BRIEF. Across the entries below, how many lines include "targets"? Give the number and nothing else.

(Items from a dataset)
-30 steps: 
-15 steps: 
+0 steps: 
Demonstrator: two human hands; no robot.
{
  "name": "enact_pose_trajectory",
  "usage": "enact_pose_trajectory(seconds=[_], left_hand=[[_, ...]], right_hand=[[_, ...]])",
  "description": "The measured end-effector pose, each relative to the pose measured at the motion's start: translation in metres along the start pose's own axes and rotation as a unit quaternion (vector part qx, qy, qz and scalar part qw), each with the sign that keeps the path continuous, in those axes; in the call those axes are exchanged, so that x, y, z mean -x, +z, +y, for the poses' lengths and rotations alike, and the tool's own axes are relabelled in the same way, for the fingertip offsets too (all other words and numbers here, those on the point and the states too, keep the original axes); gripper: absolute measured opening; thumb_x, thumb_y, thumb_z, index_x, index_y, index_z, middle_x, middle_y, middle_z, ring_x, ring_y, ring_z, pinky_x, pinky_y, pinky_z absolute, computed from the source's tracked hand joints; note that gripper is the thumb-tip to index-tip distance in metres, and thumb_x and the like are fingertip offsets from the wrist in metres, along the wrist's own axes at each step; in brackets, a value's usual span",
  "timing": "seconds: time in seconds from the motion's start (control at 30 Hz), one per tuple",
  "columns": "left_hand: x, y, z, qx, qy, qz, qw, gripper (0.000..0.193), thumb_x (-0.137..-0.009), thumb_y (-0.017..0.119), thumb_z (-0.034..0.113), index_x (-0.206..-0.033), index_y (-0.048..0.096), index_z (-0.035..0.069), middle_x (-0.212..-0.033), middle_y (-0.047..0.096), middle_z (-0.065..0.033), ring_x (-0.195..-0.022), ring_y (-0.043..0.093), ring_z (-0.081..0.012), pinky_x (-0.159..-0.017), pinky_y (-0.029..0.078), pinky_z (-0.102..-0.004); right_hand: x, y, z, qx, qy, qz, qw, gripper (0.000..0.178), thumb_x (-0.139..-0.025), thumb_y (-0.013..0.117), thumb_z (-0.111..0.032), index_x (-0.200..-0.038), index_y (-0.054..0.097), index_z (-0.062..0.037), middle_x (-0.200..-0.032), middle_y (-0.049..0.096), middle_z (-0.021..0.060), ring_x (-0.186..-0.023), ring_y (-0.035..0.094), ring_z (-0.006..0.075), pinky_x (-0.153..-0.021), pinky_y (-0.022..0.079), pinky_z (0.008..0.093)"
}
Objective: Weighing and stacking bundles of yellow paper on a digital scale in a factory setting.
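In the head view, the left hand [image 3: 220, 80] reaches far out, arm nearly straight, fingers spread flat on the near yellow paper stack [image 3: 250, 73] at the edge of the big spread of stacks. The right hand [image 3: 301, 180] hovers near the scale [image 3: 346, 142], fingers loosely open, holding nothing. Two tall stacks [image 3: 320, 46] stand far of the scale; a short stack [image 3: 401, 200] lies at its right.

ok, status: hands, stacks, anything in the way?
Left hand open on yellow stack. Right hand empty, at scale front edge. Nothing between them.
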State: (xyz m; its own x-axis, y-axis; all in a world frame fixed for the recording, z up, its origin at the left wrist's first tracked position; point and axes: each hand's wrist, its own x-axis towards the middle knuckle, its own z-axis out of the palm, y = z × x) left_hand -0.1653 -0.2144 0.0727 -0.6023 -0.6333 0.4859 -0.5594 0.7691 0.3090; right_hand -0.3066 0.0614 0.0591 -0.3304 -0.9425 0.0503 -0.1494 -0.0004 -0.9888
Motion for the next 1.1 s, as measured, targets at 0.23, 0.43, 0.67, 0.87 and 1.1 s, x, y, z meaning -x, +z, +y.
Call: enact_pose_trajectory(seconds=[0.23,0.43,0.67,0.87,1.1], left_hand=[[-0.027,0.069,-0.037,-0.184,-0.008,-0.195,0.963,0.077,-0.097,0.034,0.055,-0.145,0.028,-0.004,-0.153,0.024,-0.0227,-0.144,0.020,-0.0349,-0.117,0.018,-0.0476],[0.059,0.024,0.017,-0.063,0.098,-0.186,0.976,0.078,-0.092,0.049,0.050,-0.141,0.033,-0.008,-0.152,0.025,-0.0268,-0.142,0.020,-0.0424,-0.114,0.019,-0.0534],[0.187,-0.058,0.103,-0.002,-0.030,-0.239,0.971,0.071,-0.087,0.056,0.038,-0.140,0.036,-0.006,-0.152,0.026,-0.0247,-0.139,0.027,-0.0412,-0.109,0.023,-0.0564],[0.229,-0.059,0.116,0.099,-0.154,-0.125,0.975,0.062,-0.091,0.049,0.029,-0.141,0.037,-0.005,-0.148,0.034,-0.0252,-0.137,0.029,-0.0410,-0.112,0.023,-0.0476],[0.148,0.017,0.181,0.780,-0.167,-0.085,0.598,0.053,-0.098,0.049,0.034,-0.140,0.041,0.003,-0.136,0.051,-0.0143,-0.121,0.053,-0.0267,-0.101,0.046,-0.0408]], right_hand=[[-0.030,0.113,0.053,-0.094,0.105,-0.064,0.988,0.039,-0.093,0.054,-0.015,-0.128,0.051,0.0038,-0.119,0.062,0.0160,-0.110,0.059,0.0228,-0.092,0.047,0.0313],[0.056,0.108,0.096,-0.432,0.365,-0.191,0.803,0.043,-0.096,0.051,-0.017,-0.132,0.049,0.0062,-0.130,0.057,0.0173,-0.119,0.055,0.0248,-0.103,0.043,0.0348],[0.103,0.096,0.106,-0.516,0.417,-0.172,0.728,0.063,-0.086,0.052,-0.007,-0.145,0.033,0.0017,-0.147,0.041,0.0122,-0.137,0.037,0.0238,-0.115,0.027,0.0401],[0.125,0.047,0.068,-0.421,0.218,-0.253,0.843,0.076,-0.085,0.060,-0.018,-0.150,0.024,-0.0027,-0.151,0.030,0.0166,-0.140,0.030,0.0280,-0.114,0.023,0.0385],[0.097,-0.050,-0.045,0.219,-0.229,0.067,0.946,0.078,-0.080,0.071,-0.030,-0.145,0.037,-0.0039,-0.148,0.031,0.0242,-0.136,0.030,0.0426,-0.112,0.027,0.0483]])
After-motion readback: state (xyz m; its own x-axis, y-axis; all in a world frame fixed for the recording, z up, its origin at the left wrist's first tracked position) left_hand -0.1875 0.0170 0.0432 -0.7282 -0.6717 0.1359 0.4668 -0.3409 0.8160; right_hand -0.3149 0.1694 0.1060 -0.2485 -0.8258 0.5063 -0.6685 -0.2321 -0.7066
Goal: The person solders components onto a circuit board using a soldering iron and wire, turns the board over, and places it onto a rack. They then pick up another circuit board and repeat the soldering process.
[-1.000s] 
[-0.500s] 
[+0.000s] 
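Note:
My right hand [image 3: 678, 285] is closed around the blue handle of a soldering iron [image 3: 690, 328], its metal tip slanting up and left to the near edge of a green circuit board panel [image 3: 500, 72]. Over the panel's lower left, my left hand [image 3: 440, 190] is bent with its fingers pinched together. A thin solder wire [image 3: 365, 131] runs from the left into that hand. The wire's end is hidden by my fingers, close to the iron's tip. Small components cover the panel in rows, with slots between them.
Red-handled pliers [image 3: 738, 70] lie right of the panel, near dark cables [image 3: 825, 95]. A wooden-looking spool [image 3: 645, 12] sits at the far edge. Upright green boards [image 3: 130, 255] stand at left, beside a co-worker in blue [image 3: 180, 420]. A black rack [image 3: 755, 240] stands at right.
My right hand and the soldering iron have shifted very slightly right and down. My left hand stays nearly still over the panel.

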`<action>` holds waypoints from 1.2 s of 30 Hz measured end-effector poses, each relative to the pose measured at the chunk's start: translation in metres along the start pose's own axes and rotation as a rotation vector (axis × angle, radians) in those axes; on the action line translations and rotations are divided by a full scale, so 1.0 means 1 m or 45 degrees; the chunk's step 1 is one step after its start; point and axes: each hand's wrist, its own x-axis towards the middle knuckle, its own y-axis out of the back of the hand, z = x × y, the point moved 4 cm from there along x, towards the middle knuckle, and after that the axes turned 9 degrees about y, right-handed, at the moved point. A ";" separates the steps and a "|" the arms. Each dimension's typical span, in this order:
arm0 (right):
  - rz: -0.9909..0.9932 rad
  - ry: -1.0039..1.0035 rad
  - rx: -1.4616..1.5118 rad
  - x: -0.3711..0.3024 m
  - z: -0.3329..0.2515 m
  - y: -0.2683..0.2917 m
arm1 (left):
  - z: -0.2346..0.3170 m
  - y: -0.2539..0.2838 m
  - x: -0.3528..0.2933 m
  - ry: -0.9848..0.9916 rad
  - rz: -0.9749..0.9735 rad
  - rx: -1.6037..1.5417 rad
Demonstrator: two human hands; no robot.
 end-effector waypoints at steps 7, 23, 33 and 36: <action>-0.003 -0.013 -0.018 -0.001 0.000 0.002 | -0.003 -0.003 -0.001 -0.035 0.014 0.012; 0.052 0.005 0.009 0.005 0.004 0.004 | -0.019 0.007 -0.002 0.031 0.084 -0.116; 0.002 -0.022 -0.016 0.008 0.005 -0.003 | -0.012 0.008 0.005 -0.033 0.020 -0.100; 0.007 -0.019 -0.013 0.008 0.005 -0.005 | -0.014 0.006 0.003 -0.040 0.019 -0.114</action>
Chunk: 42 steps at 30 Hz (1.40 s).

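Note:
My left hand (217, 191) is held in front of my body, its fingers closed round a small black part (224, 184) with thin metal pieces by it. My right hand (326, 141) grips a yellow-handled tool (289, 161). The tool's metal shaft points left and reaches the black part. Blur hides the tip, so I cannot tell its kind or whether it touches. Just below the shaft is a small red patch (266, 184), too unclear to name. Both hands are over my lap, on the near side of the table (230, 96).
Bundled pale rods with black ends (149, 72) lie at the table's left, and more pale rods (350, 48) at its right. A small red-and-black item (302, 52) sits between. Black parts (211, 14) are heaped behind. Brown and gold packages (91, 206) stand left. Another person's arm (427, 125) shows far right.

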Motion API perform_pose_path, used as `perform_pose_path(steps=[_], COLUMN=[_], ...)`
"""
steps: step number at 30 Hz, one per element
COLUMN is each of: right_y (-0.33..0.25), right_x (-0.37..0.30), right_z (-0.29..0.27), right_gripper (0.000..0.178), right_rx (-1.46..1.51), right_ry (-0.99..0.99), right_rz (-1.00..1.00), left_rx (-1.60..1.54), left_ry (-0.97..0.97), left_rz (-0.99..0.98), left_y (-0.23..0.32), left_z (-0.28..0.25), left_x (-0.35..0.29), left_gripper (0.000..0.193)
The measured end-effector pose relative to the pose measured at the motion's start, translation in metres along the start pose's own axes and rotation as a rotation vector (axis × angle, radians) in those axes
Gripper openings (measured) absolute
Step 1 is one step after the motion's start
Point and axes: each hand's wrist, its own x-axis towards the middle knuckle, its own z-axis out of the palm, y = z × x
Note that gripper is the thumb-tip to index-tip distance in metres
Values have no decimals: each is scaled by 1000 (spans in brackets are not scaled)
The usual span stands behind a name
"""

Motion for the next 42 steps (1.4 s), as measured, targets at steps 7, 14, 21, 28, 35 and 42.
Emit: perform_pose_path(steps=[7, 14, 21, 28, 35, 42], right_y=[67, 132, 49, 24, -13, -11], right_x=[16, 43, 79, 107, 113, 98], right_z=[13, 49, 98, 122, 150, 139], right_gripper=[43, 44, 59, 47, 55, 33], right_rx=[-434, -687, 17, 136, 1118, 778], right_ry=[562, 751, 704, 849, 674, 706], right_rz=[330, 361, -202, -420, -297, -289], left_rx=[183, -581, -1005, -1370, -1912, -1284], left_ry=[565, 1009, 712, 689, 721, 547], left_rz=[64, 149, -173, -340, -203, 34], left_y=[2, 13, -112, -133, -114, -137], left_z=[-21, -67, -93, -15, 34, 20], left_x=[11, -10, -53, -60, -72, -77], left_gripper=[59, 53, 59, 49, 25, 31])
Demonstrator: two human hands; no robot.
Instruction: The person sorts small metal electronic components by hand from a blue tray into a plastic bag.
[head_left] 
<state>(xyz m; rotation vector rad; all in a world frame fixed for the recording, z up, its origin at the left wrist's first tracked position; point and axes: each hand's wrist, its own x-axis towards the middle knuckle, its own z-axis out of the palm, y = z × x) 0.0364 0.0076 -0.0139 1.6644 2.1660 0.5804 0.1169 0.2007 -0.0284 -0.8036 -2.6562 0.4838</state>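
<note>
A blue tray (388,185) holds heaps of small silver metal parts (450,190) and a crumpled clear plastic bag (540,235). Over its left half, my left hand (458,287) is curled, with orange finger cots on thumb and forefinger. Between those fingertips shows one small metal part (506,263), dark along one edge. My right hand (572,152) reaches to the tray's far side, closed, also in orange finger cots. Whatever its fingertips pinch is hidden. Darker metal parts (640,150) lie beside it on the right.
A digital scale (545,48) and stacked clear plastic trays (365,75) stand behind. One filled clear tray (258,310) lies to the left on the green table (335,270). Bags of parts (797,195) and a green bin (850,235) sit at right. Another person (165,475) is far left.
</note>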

TASK RESULT. 2